With all that’s been going on, I’ve been a little off my game with my Friday Five posts. Let’s play some catch up and focus in on five top five hits from June-July 1982.
It was a big year for me. I turned 10 years old in May 1982 and that school year——with the help of my parents, who drove me to the recycling center——I started recycling newspaper. That made me enough money to buy two things that year: a brand-new Atari 5200 that summer and, in the early part of the year, a portable Toshiba radio with a built-in cassette deck.
That Toshiba might be one of the most important things I ever bought. I had already joined Colombia House, a “record club” where you got about 12 albums for one penny in exchange for agreeing to buy another five or so at “full price.” With my new Toshiba my preference switched from vinyl to cassette tapes.
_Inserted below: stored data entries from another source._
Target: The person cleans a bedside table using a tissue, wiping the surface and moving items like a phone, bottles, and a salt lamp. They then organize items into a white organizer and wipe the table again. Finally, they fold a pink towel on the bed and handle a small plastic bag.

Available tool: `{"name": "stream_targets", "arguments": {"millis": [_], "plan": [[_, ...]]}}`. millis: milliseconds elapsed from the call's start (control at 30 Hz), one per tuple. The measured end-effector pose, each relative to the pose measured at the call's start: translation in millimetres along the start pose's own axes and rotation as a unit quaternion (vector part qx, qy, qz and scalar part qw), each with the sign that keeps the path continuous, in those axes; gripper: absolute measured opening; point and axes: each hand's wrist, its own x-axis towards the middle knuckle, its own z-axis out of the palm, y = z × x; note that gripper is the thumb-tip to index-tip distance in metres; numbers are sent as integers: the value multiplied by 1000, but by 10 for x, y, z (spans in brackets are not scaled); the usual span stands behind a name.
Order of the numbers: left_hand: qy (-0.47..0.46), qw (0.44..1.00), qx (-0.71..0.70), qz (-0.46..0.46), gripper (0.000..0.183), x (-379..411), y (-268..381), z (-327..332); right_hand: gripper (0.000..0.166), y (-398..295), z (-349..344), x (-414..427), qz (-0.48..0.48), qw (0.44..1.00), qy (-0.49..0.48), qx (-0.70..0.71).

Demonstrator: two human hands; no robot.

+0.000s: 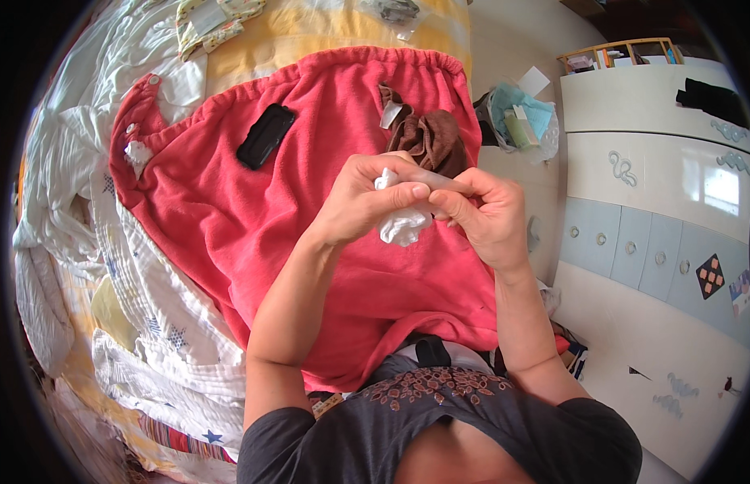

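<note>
My left hand (pixel 375 196) is raised over the red fleece cloth (pixel 278 224), its thumb and fingers closed around a crumpled white tissue (pixel 404 227). One end of the tissue sticks up above the thumb and the larger wad hangs below. My right hand (pixel 490 209) meets the left at the fingertips, with its thumb and fingers drawn together. Whether it pinches the tissue or a left finger is hidden. Just beyond the hands, a bunched brown cloth (pixel 438 136) with a white tag lies on the fleece. A black rectangular case (pixel 266 136) rests farther left.
White muslin cloths with blue stars (pixel 175 327) are heaped at left. Another white wad (pixel 137 156) sits by the fleece's snap buttons. A plastic bag (pixel 526 121) with boxes stands on the floor at right, before a white cabinet (pixel 653 163). Folded patterned fabric (pixel 221 24) lies at the back.
</note>
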Motion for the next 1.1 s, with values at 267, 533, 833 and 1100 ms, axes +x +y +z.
{"name": "stream_targets", "arguments": {"millis": [267,533,833,1100], "plan": [[49,996,-75,26,21,5,-59,39,18,-61,53,15,-9,997,14,72],[100,991,-88,15,20,2,-31,78,12,-32,101,-7,-22,996,61,56],[71,995,-70,0,17,3,-120,34,20,-34,151,20,-162,978,80,-109],[27,991,-132,2,21,-5,-34,-14,22,80,-72,-67,-70,992,87,50]]}}
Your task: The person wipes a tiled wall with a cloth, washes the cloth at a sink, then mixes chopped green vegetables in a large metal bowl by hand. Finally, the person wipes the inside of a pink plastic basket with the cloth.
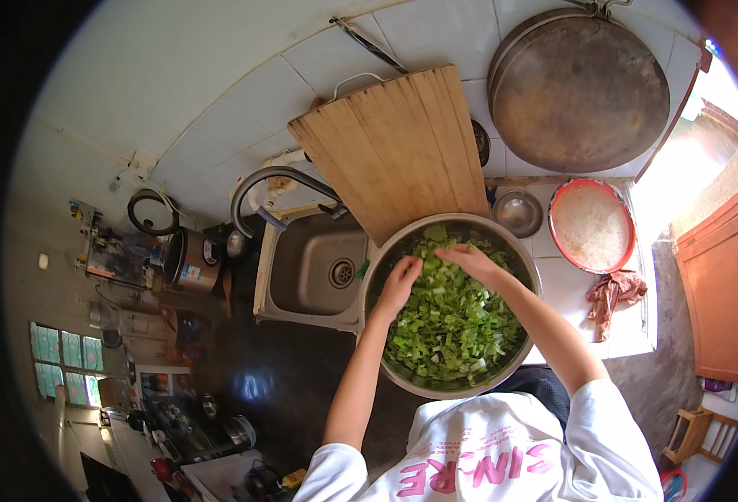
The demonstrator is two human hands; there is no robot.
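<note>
Chopped leafy greens [450,320], with pale stem pieces among them, fill much of a large round steel basin [526,342] in front of me. My left hand [399,285] is over the basin's left side, fingertips curled at the greens. Across from it, my right hand [472,263] reaches over the far part of the pile and is slightly blurred. A heap of leaves lies between the two sets of fingertips. Whether either hand grips any leaves is unclear.
A wooden cutting board [400,150] leans behind the basin. To the left is a steel sink [318,276] with a curved faucet [281,172]. On the right stand a small metal bowl [517,213], a red-rimmed basin [592,226] with pale contents and a crumpled cloth [617,295].
</note>
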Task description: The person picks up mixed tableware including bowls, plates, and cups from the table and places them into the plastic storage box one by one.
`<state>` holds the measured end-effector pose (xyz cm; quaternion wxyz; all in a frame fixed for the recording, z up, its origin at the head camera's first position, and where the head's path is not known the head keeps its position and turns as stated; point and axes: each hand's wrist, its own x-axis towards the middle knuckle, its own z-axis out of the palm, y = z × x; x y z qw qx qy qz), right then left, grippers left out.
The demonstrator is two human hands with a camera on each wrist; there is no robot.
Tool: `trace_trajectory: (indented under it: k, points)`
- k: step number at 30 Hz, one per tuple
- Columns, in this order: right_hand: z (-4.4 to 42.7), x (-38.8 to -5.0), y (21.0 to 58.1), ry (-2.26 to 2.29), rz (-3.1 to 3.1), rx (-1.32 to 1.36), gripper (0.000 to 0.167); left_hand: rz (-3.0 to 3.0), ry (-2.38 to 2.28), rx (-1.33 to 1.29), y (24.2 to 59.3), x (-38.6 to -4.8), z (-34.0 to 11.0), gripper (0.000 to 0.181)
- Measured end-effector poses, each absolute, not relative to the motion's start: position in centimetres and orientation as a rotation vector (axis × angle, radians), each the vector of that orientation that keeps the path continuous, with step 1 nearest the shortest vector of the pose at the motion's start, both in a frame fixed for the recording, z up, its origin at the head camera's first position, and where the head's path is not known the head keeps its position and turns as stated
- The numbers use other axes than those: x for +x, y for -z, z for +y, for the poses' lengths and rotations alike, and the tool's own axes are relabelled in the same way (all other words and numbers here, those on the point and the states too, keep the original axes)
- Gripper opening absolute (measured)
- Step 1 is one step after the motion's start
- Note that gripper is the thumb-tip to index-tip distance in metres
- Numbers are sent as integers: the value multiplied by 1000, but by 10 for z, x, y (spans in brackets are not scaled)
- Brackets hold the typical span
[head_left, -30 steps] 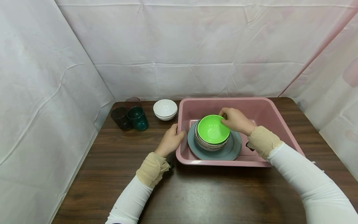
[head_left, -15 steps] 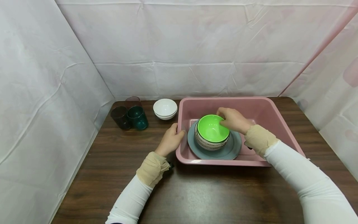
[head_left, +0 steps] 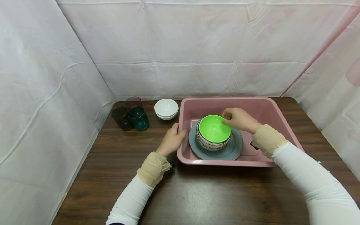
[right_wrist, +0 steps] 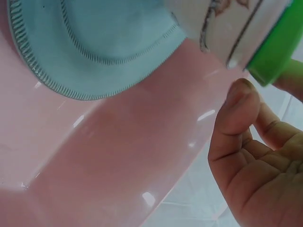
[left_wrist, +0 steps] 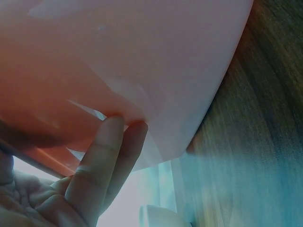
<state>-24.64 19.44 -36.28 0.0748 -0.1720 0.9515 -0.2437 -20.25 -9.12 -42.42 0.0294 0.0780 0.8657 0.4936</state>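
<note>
The pink tub (head_left: 270,107) holds a grey-blue plate (head_left: 237,147), also seen in the right wrist view (right_wrist: 123,33). Several stacked patterned bowls (head_left: 208,146) stand on the plate, topped by a green bowl (head_left: 214,128) that tilts slightly. My right hand (head_left: 242,120) pinches the green bowl's right rim, thumb on the inner side and a bent finger (right_wrist: 236,109) below the edge. At the tub's left wall, my left hand (head_left: 171,141) grips the rim, with two straight fingers (left_wrist: 102,161) along the outer wall.
Left of the tub are two stacked white bowls (head_left: 166,108). Further left stand a dark glass (head_left: 121,118), a teal glass (head_left: 138,118) and a pinkish glass (head_left: 133,101). Pale sheets (head_left: 180,47) hang behind and beside the wooden table (head_left: 197,193).
My right hand and forearm have shifted slightly to the right since half a second ago, still at the green bowl's rim. The left hand and the tub look unmoved.
</note>
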Motion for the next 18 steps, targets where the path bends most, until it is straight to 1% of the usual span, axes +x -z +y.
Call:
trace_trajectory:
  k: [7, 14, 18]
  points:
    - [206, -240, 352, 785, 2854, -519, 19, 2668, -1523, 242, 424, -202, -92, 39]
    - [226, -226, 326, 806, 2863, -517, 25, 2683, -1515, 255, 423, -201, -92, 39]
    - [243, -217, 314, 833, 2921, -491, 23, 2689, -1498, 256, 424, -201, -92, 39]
I also started making tapes of my favorite songs recorded from the radio. That was the best thing about my Toshiba and the reason I most wanted to buy it. Before I got it, I had to sit there listening to one or more stations non-stop just hoping that my favorite song would come on. With my Toshiba, I started recording those songs as they came on, giving me the ability to listen to them whenever I wanted.
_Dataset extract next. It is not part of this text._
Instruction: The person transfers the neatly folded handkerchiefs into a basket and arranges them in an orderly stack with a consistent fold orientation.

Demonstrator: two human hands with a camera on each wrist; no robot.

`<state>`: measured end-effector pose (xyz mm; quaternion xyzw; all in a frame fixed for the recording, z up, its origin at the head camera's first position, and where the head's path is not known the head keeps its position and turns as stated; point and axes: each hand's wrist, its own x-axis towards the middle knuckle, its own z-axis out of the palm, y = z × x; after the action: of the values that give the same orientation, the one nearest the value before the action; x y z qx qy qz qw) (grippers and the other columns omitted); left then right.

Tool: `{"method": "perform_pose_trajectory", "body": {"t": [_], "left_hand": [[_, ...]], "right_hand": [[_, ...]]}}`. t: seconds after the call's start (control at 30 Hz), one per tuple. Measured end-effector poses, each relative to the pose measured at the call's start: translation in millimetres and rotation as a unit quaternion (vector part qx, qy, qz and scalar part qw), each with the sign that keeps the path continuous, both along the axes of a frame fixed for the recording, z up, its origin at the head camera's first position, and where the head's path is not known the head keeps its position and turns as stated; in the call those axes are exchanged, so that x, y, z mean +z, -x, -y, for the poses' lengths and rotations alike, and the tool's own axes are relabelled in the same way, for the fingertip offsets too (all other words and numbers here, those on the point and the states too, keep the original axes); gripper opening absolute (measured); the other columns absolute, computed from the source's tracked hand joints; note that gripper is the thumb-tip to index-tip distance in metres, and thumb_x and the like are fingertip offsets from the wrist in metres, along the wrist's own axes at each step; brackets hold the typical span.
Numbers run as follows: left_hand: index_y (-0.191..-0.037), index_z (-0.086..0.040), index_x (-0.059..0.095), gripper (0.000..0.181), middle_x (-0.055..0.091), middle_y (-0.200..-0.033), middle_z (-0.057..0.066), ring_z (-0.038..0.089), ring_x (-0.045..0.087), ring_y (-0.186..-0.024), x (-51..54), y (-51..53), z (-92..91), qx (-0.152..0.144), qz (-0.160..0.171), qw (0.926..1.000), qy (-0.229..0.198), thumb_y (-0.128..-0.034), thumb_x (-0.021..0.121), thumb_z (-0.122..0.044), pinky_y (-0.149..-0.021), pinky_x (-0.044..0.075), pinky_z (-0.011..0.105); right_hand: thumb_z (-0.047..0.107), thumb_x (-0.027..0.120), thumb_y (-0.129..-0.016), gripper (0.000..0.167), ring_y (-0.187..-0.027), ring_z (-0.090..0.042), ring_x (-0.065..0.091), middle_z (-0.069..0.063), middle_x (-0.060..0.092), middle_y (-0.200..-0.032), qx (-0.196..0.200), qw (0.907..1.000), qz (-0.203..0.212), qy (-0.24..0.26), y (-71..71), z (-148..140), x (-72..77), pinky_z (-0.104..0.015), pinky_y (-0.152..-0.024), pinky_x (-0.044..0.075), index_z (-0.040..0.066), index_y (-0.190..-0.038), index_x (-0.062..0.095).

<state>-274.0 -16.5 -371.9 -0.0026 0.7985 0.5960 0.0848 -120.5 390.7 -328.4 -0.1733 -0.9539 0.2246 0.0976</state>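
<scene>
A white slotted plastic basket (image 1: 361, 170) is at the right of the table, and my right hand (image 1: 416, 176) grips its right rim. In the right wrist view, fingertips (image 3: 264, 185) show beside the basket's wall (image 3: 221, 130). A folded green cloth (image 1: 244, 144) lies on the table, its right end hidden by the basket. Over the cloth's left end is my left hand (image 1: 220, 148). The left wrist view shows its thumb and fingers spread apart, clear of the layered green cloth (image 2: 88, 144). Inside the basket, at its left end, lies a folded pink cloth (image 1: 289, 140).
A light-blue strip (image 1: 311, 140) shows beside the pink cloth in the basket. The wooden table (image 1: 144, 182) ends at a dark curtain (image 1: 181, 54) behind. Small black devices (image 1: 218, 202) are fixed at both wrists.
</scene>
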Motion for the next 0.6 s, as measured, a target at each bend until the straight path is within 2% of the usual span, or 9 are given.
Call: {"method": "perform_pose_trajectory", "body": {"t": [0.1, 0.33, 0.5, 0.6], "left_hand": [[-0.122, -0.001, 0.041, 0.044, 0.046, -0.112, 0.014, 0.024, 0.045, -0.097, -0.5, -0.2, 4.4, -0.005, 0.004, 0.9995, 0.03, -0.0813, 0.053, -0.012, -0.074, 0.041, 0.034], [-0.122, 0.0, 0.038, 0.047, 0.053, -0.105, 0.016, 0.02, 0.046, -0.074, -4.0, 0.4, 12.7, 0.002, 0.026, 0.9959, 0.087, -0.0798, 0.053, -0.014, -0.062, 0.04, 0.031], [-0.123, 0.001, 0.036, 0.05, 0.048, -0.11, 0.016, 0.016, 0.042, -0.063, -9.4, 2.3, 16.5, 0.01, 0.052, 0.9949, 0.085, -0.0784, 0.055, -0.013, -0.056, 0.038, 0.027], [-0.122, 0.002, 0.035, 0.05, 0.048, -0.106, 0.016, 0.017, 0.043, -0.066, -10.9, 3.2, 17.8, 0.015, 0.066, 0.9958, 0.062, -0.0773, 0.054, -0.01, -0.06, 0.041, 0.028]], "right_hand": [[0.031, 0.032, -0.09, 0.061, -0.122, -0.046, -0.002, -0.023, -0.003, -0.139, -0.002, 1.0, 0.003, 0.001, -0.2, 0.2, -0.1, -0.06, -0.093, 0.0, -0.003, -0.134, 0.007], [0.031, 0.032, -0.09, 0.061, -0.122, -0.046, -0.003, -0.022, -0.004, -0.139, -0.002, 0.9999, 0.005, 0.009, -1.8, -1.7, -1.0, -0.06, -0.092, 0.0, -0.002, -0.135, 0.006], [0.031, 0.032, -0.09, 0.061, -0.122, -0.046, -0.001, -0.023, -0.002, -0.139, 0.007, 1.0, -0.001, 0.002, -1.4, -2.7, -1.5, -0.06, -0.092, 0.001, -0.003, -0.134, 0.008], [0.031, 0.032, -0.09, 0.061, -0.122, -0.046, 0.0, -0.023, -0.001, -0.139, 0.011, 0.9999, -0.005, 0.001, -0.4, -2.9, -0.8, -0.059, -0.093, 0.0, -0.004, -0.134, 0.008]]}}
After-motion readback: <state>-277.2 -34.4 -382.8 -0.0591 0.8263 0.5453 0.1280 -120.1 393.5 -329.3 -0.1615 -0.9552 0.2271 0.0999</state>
It was a big time for me. I knew what I liked and what I liked also started to change with both my record club membership and the hits of the time. Most of these songs were on at least one of my homemade cassette tapes.
5. “Ebony and Ivory” by Paul McCartney and Stevie Wonder
In some ways time hasn’t been as kind to this hit as you’d expect. Despite the fact that it’s recorded by two musical legends and sat atop the Billboard Hot 100 for seven weeks between May and June 1982, it’s not a song that gets much replay on “oldies” radio today. I think some of that is about the message of the song, something that seems a little trite and basic to our present ears. The sentiment——rooted in a kind of optimistic and uncomplicated idea of race racial oppression, and whiteness——doesn’t hold up well. Maybe the same can be said for the sound. The synthetic melody feels like 1982, and not always in a good way. That said, it was a massive hit record for two major musical figures. To give you some perspective, it was Paul’s biggest hit record of his post-Beatles career and, even without that qualifier, it was his second biggest hit of all time, second only to the juggernaut of “Hey Jude.” I suppose that enough makes it deserve some recognition. For me, in 1982 there was no musical artist for whom I had more reverence and respect than the great Stevie Wonder. He made it legit for me.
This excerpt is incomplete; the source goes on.